The other point of entry for ASF is through pork products, so understanding a country’s culture is a key point, LuBroth says. It’s important to understand the country’s emphasis on biosecurity, or lack thereof.
The FAO and its standing group of experts are building capacity to better address ASF and other foreign animal diseases through epidemiology training, lab training, collection and identification and diagnosis.
“A pocket-held PCR test to continue the validation process with ASF has worked very well,” LuBroth says.
“Detection is not the issue, however,” he adds. “Reporting, disease containment and understanding the markets are the issues. The key to controlling African swine fever is biosecurity, biosecurity, and biosecurity, and not necessarily in that order.”
As much as the US pork industry hopes African swine fever (ASF) won’t enter the country, the challenge is formidable. An enormous number of food products are confiscated every day at the border, and the number of people traveling to the US from infected countries continues to grow. Both scenarios create a constant threat, but the enduring goal is to keep the virus out of US pork operations.
“It’s each country’s responsibility to control ASF,” says Juan LuBroth, DVM, Chief Veterinary Officer for the United Nations Food and Agriculture Organization (FAO). “We [FAO] can make suggestions, but we are more the carrot than the stick,” he told attendees of the 2019 U.S. Animal Health Association annual meeting this fall. Headquartered in Rome, the FAO’s primary focus is on people’s livelihoods, the elimination of hunger, food security, sustainable agriculture and food production. Heavily embedded in those priorities is human and animal disease control.
LuBroth has worked extensively on ASF in China and is considered an authority on the virus. He says each country is different, noting it’s important to understand the methods of pork production in each region.
“Country-by-country needs have to be considered,” he says. “A restructuring of the swine sector is likely to occur in China.”
Is the US prepared?
The FAO’s role is primarily in training and advising, and more so in low- to middle income countries. But when LuBroth was asked whether or not he believed the US pork industry was prepared to deal with ASF, he said, “The US and Canada have a history of creating awareness of what diseases might be coming into a country.”
Understanding, awareness and education are critical components of a disease control program. A coordinated effort on the local, state, regional and federal levels will help prepare producers for ASF, should it be identified in a US pork operation.
“There is always room for improvement, but we have learned some important lessons,” LuBroth says.
While the US pork industry may be prepared, LuBroth says a whole-government approach is needed, and that may be a potential weakness.
“The standing group of experts we have in Europe is very focused on the need for a whole-government approach,” he says.” A program needs to include the private sector and the wildlife sector to be effective.
“You’re only as healthy as your neighbor is,” Lubroth adds. Outreach to local communities for small producers is key, and biosecurity has never been more important.
An appropriate reporting mechanism is also vital, LuBroth says.
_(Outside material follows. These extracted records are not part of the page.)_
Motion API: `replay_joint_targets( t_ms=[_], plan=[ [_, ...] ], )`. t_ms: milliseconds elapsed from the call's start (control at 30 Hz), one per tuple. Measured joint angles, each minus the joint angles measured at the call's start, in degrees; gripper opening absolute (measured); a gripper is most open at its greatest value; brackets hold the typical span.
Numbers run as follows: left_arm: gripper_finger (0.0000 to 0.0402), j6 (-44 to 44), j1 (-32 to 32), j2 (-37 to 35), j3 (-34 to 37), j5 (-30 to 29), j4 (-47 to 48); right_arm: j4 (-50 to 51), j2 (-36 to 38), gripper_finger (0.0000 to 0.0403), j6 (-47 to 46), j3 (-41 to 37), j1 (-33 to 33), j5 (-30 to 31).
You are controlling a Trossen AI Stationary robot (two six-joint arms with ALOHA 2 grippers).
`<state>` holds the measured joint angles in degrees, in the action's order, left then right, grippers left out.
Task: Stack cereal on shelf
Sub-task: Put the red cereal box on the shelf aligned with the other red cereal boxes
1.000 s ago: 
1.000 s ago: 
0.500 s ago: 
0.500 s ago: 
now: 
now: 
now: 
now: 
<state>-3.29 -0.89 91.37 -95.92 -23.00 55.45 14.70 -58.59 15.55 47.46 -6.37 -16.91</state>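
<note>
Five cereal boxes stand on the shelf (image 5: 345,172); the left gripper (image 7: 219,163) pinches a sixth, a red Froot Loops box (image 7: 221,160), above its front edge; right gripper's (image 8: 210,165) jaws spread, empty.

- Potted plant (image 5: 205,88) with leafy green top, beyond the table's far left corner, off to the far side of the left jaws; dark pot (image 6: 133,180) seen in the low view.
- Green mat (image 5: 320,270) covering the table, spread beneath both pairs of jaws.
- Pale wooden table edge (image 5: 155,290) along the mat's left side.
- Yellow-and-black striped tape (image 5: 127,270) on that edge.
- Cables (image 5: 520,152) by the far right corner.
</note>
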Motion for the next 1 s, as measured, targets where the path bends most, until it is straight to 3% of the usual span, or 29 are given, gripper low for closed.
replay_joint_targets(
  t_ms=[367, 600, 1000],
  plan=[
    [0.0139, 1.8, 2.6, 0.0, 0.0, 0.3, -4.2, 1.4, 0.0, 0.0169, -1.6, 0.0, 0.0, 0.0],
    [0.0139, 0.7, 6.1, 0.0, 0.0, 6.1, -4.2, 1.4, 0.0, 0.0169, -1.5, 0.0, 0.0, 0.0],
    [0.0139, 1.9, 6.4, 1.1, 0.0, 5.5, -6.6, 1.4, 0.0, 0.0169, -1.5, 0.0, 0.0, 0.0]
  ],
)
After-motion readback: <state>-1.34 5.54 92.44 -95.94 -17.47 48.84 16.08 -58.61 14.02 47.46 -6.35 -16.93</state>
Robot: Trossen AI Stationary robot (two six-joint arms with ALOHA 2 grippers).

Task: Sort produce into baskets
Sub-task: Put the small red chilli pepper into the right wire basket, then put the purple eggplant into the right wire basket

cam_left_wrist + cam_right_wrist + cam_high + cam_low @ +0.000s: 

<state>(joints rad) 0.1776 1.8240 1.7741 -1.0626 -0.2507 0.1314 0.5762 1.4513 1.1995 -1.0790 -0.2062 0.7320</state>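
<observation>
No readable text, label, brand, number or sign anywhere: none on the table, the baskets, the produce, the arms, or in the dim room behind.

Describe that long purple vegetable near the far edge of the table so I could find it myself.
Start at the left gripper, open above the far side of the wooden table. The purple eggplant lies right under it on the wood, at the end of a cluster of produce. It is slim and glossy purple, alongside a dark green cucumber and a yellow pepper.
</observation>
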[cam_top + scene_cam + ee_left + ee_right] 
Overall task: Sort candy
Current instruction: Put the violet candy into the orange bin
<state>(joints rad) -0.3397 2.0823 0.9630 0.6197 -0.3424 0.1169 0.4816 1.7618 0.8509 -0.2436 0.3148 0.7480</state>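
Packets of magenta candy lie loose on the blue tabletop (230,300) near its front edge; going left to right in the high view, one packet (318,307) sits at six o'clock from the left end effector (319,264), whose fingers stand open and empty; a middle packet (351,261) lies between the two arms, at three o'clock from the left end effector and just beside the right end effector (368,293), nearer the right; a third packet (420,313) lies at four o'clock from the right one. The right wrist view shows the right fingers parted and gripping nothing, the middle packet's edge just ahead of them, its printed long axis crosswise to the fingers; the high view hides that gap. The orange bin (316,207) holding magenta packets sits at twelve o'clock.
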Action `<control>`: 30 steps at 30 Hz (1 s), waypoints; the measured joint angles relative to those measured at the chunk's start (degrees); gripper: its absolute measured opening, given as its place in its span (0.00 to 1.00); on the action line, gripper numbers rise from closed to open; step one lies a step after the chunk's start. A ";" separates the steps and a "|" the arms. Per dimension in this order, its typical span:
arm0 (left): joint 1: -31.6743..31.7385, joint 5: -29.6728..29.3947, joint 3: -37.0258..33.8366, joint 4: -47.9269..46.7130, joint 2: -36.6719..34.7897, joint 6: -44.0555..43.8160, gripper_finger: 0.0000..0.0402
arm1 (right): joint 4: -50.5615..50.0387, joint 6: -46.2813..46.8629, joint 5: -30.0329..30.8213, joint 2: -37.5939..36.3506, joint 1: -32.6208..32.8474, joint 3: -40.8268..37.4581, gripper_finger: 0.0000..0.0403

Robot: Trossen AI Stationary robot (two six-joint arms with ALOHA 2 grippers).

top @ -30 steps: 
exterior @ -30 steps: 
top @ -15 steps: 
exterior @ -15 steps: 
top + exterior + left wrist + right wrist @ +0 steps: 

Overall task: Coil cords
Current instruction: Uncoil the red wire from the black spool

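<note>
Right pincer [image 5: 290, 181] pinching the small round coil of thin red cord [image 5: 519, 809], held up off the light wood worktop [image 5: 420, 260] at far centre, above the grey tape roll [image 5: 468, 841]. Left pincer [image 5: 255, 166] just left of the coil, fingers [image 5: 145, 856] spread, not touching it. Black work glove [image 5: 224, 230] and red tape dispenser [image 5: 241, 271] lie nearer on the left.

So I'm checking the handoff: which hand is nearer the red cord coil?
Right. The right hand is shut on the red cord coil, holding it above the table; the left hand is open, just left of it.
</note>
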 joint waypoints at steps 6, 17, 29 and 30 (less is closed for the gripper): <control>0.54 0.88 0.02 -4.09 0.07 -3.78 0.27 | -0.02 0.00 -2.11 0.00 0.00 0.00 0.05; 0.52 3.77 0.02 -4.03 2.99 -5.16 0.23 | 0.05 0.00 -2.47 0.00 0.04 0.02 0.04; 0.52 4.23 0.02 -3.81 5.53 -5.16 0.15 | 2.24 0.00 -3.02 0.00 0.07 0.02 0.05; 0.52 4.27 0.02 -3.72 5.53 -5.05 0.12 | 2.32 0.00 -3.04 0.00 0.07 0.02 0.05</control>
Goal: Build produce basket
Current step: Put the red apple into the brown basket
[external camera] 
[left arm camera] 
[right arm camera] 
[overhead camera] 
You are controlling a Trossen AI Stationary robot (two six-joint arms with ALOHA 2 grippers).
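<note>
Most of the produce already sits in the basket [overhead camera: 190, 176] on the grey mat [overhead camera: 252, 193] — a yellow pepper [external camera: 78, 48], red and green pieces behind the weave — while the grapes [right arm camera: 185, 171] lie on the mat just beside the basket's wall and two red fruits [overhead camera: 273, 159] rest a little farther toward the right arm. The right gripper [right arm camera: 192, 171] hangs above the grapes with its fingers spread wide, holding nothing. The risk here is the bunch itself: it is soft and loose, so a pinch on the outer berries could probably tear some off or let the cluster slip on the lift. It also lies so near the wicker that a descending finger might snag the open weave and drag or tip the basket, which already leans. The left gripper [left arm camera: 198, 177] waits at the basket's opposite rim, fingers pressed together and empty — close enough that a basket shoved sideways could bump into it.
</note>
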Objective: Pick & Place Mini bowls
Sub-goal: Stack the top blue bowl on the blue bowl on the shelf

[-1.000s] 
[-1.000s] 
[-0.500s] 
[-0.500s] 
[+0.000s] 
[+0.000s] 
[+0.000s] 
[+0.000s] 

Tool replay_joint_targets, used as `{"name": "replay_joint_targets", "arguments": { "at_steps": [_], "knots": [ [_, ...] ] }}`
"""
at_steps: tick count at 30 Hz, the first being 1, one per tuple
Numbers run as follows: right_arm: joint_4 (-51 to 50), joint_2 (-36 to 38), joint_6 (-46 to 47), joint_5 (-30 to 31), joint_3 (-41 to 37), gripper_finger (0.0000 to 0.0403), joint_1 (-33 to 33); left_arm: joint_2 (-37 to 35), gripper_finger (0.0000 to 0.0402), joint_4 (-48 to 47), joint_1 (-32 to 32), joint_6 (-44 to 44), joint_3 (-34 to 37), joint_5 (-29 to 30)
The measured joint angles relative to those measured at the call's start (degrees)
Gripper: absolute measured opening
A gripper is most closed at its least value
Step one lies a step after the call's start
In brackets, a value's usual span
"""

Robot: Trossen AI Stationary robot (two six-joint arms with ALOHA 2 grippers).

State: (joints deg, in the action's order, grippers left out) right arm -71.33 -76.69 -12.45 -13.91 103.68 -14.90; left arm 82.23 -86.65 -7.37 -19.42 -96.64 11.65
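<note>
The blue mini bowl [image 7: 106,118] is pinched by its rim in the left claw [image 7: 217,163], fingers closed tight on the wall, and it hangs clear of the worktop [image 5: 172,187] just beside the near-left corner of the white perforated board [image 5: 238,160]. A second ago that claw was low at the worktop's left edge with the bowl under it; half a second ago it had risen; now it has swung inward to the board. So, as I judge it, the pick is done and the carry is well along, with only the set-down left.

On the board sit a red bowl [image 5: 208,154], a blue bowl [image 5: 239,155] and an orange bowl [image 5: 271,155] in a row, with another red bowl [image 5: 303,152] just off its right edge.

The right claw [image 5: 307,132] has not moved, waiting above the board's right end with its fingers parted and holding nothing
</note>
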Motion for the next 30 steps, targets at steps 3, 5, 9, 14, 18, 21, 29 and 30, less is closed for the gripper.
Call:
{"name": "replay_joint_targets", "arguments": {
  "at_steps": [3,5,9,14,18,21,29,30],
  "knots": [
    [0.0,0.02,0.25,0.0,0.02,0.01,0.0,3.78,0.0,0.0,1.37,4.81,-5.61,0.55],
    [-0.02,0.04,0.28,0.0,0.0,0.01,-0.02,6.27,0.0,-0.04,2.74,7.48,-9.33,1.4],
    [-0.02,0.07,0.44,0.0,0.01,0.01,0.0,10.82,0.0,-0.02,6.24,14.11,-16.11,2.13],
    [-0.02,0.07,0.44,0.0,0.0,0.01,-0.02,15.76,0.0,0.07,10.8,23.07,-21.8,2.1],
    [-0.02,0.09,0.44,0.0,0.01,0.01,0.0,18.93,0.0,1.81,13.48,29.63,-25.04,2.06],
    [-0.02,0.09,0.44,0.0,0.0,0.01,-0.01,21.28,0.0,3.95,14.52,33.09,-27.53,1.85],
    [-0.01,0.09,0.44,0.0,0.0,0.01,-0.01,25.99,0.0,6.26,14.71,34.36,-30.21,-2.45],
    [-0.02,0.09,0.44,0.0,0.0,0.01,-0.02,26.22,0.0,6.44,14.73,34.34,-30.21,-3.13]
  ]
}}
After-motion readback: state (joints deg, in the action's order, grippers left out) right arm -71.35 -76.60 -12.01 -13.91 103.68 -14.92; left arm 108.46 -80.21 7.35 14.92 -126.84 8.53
“In the case of the hand-held PCR, the person who uses it is trained,” he says.
The US has robust university, state and federal networks to work on tools necessary for foreign animal disease control, where before it was exclusively at Plum Island, LuBroth says. Tests need to be inexpensive and accurate or they won’t be used.
Is it realistic to think that ASF can be eradicated in China before there’s an effective vaccine? LuBroth says vaccines are not a silver bullet. A good vaccine would be a useful tool, but to rely entirely on the promise of a vaccine is ill-advised.
The progressive pathway for risk management of a foreign animal disease like ASF requires a coordinated effort with government, regulatory officials on every level, university researchers, the private sector and pork groups in a step-wise approach, LuBroth says.